(DATASET RECORDS begins)
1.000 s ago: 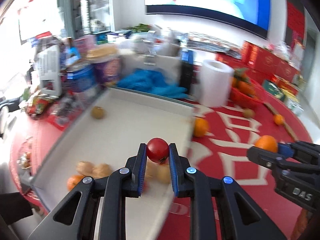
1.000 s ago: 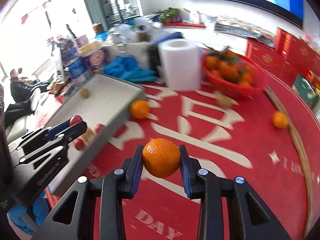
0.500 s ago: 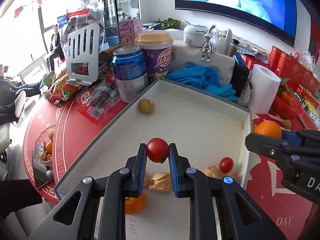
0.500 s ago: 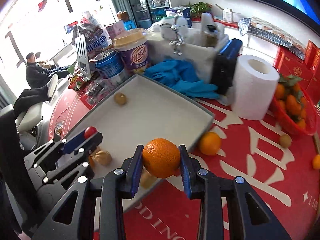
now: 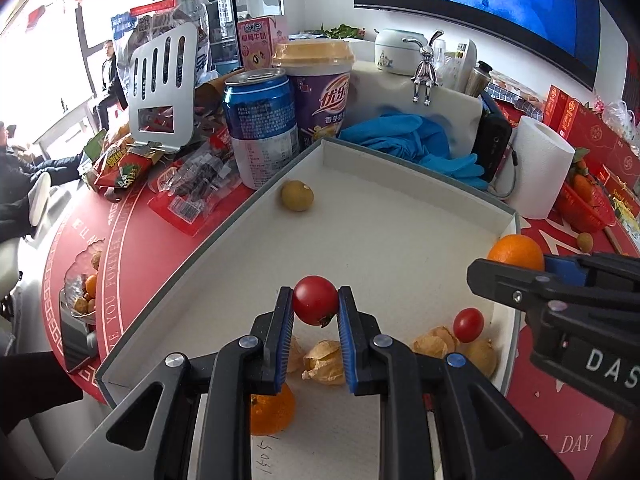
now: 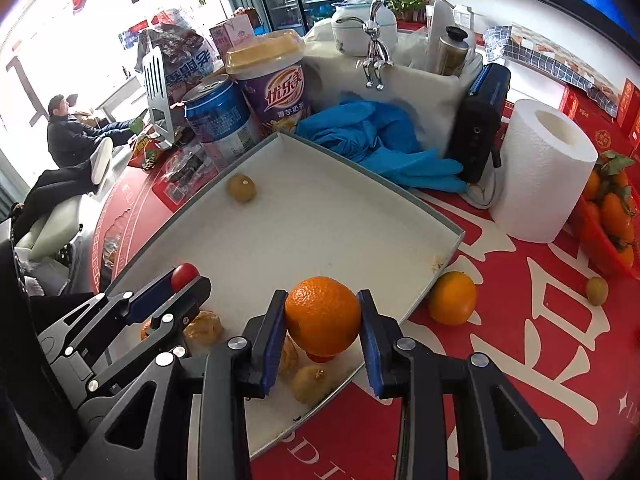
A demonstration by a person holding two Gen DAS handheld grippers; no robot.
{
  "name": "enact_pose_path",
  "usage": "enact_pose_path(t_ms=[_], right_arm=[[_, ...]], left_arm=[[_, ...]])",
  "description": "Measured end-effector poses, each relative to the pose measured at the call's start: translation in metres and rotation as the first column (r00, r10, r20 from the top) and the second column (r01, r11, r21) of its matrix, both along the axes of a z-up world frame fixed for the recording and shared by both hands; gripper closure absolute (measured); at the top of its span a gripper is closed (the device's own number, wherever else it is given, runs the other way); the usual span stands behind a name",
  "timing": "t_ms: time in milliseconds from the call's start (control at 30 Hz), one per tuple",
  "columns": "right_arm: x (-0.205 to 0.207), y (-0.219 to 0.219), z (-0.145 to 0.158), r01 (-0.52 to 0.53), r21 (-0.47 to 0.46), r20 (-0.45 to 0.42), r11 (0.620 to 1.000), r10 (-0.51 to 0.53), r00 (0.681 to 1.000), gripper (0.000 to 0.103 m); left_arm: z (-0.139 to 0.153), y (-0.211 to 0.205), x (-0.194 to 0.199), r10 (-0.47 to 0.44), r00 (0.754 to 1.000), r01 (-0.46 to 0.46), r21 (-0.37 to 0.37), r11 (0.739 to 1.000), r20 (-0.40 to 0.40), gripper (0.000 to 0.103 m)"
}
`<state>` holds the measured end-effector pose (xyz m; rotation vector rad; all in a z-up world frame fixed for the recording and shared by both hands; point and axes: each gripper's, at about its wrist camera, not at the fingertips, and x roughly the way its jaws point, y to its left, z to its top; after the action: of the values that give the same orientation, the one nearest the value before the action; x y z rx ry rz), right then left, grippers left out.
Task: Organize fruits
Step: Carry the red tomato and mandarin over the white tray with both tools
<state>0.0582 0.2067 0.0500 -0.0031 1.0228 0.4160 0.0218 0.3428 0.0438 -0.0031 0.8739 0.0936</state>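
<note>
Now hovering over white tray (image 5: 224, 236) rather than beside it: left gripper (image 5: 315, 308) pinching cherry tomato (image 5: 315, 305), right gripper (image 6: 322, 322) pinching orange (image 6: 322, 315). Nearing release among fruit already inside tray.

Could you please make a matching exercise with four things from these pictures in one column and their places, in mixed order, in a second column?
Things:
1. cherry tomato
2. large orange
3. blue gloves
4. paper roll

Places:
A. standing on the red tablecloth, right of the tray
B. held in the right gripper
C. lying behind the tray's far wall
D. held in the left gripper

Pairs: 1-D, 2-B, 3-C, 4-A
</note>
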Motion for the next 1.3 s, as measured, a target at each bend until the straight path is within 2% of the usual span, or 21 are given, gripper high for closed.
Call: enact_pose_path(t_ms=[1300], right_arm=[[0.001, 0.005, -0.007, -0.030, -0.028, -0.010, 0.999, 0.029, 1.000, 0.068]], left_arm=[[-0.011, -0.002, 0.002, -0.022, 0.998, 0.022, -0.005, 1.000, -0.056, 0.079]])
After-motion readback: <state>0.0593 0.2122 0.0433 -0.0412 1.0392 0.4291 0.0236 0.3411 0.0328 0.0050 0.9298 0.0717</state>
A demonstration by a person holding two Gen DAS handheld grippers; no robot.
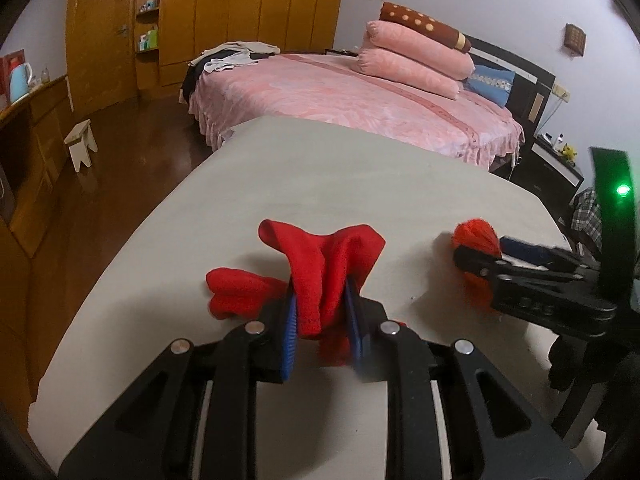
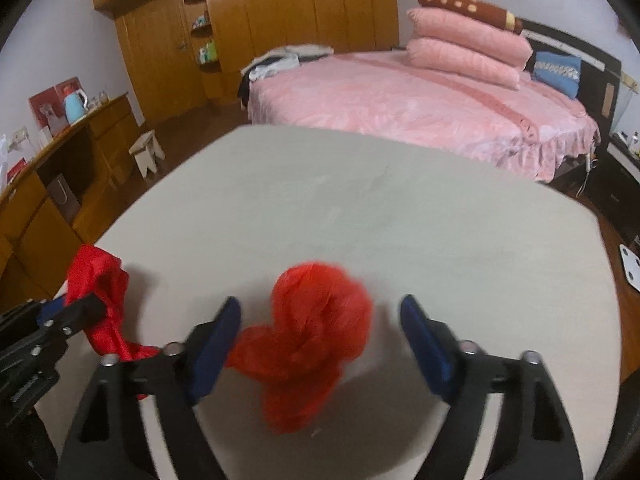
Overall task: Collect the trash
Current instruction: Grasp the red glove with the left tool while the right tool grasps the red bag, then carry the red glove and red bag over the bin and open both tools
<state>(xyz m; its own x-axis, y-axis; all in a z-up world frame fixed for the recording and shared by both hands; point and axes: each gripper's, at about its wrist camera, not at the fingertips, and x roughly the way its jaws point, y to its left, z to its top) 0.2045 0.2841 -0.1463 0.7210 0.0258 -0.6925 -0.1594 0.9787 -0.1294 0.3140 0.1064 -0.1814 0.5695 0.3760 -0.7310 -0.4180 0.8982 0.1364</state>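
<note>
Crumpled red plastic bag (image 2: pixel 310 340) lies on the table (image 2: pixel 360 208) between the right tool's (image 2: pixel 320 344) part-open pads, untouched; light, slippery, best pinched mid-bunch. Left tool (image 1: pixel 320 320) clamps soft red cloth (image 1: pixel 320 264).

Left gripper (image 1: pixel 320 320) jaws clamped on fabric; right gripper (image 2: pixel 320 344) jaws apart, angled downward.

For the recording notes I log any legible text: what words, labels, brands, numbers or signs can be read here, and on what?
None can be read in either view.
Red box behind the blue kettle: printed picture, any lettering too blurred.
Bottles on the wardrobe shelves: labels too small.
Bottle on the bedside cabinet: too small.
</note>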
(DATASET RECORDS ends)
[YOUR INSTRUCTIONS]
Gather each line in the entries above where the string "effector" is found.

[THE COMPLETED TASK]
  "description": "Measured end-effector poses, each relative to the pose measured at the call's start: translation in metres and rotation as the first column (r00, r10, r20 from the top) and the second column (r01, r11, r21) of its matrix, both along the axes of a z-up world frame fixed for the recording and shared by both hands; gripper closure absolute (measured); at the top of its span a gripper is closed (the device's own number, wherever else it is given, runs the other way); the usual span stands behind a name",
`<state>` holds the measured end-effector pose (xyz m; rotation vector rad; all in a z-up world frame fixed for the recording and shared by both hands; point and axes: each gripper's, at about its wrist camera, not at the fingertips, and x roughly the way its jaws point, y to its left, z to its top; after the action: of the values that give the same orientation, the one nearest the value before the action; x y z rx ry rz), right then left, grippers left out.

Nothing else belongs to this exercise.